■ TASK BRIEF:
There is one span to output from the data below: the lines starting at the line with "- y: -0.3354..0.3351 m" and ending at the line with "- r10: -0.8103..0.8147". Output it exactly, ends included, nothing more.

WORKING DATA: Begin

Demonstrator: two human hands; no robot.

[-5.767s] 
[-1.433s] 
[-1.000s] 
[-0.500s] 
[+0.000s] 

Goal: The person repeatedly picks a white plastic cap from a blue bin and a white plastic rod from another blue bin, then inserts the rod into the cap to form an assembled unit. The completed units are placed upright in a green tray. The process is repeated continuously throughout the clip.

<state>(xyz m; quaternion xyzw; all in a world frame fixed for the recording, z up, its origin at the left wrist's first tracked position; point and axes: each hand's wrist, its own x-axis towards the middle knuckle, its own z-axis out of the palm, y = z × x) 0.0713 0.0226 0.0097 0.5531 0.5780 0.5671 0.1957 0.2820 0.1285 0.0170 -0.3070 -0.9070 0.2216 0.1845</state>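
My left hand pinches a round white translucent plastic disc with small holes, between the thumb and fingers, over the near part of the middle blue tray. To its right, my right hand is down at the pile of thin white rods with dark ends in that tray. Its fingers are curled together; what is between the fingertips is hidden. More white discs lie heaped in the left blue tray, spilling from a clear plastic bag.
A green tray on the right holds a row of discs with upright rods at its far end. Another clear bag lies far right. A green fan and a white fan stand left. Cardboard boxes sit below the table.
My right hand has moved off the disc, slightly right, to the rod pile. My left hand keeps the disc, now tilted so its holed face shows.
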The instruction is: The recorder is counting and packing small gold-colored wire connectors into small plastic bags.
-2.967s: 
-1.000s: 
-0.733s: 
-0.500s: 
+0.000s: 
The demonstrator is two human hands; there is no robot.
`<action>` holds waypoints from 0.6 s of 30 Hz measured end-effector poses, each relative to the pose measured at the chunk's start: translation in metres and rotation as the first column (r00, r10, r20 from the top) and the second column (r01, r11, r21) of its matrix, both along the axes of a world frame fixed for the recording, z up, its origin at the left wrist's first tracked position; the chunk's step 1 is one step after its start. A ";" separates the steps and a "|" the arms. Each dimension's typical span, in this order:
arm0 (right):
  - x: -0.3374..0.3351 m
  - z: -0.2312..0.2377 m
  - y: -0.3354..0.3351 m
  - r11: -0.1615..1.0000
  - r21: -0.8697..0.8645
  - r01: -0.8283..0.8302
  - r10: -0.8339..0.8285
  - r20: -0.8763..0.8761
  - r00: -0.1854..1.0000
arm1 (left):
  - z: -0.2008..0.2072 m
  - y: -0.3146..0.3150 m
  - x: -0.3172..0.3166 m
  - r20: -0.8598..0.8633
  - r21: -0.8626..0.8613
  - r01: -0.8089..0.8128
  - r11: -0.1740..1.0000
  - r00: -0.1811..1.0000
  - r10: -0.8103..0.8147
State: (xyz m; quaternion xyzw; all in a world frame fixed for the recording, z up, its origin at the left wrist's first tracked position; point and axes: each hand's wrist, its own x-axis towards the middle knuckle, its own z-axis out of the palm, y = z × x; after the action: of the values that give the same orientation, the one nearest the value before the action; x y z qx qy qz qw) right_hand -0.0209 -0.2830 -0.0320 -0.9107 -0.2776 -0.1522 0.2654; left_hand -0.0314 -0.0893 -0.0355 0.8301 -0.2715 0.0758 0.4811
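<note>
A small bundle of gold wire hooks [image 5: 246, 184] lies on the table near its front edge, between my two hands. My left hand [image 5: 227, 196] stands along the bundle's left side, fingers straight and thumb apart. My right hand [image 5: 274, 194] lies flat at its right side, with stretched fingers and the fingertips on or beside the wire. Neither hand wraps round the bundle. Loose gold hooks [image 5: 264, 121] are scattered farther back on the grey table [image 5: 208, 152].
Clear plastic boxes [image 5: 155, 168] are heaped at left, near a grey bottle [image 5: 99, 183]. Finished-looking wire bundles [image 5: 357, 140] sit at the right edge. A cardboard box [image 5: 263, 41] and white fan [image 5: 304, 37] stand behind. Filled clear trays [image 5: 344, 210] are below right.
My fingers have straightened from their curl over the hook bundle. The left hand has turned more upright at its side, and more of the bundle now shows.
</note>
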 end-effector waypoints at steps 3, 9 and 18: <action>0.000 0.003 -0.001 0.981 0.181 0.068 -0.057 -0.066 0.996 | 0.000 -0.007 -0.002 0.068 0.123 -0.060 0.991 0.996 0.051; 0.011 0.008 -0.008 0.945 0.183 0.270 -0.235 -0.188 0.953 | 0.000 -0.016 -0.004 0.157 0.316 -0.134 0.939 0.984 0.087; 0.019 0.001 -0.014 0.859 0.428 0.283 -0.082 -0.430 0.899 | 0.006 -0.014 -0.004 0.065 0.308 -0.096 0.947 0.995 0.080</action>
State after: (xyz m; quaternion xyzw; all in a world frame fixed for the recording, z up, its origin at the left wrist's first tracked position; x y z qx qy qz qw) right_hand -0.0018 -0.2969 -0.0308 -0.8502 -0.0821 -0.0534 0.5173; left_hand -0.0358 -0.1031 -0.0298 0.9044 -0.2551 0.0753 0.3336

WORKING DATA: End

■ REPLY:
  - y: -0.3354..0.3351 m
  - r11: -0.1615..1.0000
  - r21: -0.8697..0.8645
  - r01: -0.8283..0.8302
  - r10: -0.8339..0.8285
  - r20: -0.8763..0.8761
  - r00: -0.1854..1.0000
arm1 (left):
  - z: -0.2008..0.2072 m
  - y: -0.3146..0.3150 m
  - x: -0.3172..0.3166 m
  - r20: -0.8598..0.8633
  - r21: -0.8626..0.8613
  - r01: -0.8089..0.8128
  - r11: -0.1740..1.0000
  - r00: -0.1811..1.0000
  - r10: -0.8103..0.8147

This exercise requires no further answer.